= Jakob Friedrich Ehrhart =

German botanist

Jakob Friedrich Ehrhart (4 November 1742, Holderbank, Aargau – 26 June 1795) was a German botanist, a pupil of Carl Linnaeus at Uppsala University, and later director of the Botanical Garden of Hannover, where he produced several major botanical works between 1780 and 1793. Ehrhart was the first author to use the rank of subspecies in botanical literature, and he published many subspecific names between 1780 and 1789. Ehrhart issued several exsiccatae, the first one Phytophylacium Ehrhartianum, continens plantas, quas in locis earum natalibus collegit et exsiccavit Fridericus Ehrhart (1780-1785). He was one of the first who prepared exsiccatae for selling them to colleagues, namely the series Arbores, frutices et suffrutices Linnaei quas in usum dendrophilorum collegit et exsiccavit Fr. Ehrhart and Calamariae, Gramina et Tripetaloideae Linnaei, quas in usum botanicophilorum collegit et exsiccavit Fr. Ehrhart.

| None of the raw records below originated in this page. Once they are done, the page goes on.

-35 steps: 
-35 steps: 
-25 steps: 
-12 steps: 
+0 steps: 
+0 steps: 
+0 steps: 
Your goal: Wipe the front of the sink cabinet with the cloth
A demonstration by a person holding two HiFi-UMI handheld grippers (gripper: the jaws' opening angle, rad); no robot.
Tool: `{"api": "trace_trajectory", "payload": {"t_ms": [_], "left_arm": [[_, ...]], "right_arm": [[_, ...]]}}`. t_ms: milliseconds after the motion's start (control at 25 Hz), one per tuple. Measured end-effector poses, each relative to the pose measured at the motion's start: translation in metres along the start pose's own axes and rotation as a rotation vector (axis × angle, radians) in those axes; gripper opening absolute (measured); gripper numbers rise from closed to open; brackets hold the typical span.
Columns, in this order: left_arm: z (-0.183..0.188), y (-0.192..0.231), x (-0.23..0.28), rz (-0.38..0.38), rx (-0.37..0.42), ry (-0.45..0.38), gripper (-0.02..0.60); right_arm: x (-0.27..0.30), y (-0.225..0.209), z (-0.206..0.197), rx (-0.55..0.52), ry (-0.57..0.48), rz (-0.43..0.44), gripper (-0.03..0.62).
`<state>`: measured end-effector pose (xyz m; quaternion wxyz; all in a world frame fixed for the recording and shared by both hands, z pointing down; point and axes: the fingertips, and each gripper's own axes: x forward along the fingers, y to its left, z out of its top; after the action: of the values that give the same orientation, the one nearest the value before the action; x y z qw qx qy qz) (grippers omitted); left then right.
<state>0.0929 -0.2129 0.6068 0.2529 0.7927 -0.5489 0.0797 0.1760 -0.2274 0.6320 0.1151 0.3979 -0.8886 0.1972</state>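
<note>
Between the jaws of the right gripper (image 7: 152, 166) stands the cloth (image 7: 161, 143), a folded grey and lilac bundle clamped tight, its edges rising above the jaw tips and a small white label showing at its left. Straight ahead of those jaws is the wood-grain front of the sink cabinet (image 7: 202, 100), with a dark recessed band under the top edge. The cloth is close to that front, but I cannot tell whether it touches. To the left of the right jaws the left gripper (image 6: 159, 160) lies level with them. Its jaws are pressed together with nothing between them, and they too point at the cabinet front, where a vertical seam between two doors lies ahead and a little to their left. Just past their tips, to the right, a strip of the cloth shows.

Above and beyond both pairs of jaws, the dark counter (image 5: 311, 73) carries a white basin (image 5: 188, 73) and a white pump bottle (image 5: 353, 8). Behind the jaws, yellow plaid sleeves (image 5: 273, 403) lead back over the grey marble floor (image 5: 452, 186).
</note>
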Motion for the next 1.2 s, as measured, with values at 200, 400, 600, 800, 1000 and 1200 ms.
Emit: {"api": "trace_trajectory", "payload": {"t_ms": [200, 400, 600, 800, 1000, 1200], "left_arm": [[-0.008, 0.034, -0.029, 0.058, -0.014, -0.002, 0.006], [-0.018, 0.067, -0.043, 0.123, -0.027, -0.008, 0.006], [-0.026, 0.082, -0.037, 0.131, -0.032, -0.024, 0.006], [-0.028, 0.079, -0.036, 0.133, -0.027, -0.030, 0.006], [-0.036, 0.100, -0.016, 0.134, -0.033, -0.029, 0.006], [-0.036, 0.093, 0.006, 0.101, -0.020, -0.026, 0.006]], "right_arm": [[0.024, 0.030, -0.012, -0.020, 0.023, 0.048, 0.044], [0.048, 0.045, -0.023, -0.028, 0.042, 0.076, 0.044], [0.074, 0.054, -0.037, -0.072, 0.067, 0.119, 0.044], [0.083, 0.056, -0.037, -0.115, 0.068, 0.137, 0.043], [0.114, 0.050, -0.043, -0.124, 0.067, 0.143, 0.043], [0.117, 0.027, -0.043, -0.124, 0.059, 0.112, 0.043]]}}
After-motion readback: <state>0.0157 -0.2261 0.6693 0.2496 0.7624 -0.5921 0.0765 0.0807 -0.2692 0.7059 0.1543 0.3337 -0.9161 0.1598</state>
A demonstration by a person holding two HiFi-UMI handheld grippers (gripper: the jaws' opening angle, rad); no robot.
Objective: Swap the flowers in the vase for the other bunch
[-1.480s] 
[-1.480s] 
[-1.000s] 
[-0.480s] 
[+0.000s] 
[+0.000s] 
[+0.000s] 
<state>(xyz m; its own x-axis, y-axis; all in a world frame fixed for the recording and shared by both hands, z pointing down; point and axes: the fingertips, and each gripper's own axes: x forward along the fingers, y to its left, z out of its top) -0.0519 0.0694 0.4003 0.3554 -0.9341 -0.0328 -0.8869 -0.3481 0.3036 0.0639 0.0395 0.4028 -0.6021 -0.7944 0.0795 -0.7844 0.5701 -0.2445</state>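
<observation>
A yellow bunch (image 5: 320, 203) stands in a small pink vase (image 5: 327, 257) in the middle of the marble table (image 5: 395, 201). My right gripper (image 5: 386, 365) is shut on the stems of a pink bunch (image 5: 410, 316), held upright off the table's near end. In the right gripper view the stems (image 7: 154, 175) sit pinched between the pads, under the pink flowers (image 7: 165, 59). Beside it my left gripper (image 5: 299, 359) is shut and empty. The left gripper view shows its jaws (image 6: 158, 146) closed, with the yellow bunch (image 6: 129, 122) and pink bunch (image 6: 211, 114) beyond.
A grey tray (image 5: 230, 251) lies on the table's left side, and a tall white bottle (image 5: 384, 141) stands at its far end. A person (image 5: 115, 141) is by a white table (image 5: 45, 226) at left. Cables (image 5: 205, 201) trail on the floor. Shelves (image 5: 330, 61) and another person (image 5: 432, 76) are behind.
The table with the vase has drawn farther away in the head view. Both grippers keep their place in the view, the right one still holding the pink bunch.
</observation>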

In 1779, Carl Peter Thunberg (1743–1828) named a genus of grasses, Ehrharta, in Ehrhart's honor.

== Publications ==
- Chloris hanoverana, 1776.
- Supplementum systematis vegetabilium, generum et specierum plantarum, 1781.
- Beiträge zur Naturkunde, und den damit verwandten Wissenschaften, besonders der Botanik, Chemie, Haus- und Landwirthschaft, Arzneigelahrtheit und Apothekerkunst, seven volumes (1787 to 1792) – Contributions to natural history, etc.
- Autobiography in Usteri's Annals of Botany.